2016-05-19 / Around Town

Reaching Our Dreams

By Betsy Sherman Walker

When Kim Fuller became a volunteer “adopt-a-home mom” at one of the many group homes run by Child & Family in 2006, there were two things of which she was certain. “I thought I’d be a mentor for girls,” she told a gathering of women on Thursday, May 12, at Child & Family’s Ellen Townsend Women’s Luncheon. The event was one of many the social services organization has planned for the year-long celebration of its 150 years as a presence on Aquidneck Island. With a 14-year-old son and a 6-year-old daughter, Fuller added, “I had no intention of adopting a child.”
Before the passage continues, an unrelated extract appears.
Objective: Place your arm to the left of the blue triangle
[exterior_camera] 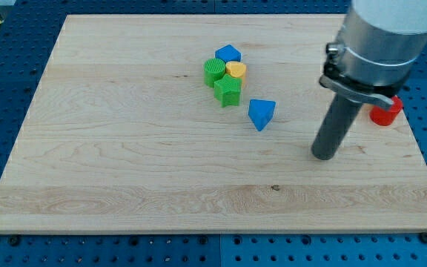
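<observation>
While your rod stands upright over the wooden bench point(124, 163), my tip point(322, 155) rests on the bare wood toward the view's right, well apart from every block. You have no jaws on this arm, so nothing is gripped; the rod ends plainly and touches no block. You can see the blue triangle point(261, 113) lying alone near the middle of the bench, with its point toward the view's bottom. My tip sits to the view's right of that triangle and slightly lower in the view, with open wood between the two. Up and to the view's left of the triangle, you find a tight cluster of four blocks. A blue block point(228, 54) with a peaked top is at the cluster's upper end, a yellow heart-like block point(236, 70) is just below it, a green ribbed block point(213, 72) sits on the cluster's left side, and a green star-like block point(228, 90) closes the lower end; these four appear to touch one another. At the view's right edge of the bench, a red block point(386, 111) shows partly behind the rod's grey housing point(380, 41), its shape hidden from you. Around the bench runs a blue perforated surface point(6, 67)
</observation>
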Available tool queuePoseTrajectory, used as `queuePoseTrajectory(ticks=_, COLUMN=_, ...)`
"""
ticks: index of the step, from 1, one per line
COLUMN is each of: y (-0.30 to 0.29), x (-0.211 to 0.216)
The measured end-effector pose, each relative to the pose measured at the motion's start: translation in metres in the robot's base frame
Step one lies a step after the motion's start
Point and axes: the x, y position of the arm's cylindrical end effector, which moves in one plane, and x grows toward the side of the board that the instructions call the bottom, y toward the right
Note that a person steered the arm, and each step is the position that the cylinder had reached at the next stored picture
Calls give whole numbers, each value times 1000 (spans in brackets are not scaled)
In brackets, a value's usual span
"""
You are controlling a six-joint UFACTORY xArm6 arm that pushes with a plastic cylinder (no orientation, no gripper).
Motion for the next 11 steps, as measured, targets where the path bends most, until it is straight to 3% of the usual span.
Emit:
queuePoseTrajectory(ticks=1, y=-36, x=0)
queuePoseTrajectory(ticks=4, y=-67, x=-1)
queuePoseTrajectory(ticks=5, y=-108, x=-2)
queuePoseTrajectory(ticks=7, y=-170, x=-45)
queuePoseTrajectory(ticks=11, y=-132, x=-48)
As one of the speakers at the luncheon, Fuller was there to read from her book, “Finding,” about her experiences with her adopted son, Keydell.

Fuller, a professional photographer based in Newport, read her account of the first time she saw Keydell, a little boy “searching for a home.” The connection, she said, was immediate. “I saw this young boy squirming on the grass,” she said. "I fell instantly in love.”
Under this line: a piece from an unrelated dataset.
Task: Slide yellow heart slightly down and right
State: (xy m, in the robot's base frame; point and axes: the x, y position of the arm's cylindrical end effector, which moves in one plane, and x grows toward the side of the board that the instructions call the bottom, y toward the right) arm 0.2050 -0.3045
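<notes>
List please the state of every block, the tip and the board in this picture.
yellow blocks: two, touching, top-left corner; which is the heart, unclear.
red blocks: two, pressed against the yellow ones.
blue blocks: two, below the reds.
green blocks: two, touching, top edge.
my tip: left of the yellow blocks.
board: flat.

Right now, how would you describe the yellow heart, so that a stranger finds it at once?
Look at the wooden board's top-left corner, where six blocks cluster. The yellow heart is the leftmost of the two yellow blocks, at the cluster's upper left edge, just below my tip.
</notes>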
Kim Fuller and Stieg Lindebald share their stories of how Child & Family changed their lives. Kim Fuller and Stieg Lindebald share their stories of how Child & Family changed their lives. In 1867, Ellen Townsend suggested to her brother, Christopher Townsend, that the family home on Church Street be donated and established as the Home for Friendless Children. Now in its 150th year, Child & Family has been honoring Townsend’s vision with a year-long string of events designed to highlight its many successes, thank its many supporters, and reinforce its mission.

It is the legacy of Ellen Townsend and her vision that continues to resonate in stories such as Fuller’s. According to Child & Family Director of Development and Marketing Holly Damm, the theme of the luncheon was to honor not only Townsend, “but to recognize and celebrate the women in our community who support and have supported Child & Family and the programs and services we provide.”

Stieg Lindeblad, in many ways, could have fit the profile of one of Townsend’s kids. Having just completed his freshman year at URI, he was introduced by President and CEO Marty Sinnott—who admiringly called him “an intellectual hipster.” Lindeblad spoke of his experiences living in one of Child & Family’s group homes. “We were a sort of brotherhood,” he said, “a dysfunctional family, but in a good way.” Lindeblad thanked the people who worked with him, “pushing me to do better. They all wanted to help us reach our dreams.”

Other 150th anniversary highlights have included a statewide conference, “Addressing the Needs of Youth in Rhode Island,” on May 6 in Providence, where Child & Family gathered together a swath of educators, legislators and social service professionals to continue the dialogue. Future events will focus on the families served by Child & Family, and on celebrating the vast network of donors and supporters that sustain its mission. On July 16, there will be a Community Family Day Celebration at Queen Anne Square. The150th anniversary gala is scheduled for Aug. 6, and the 33rd annual Taste of Newport will be on Oct. 30.

It was the sight of “the many children she saw begging in the streets” that moved Ellen Townsend in the 1860s. Today, her embrace has been expanded to include the challenges experienced by families and senior citizens. Sinnott, offering thanks and perspective, spoke about both the challenges and the rewards of their mission to support, sustain, and strengthen the families they serve.

“Everyone says it’s not rocket science,” he said, but then added: “It’s a lot harder.”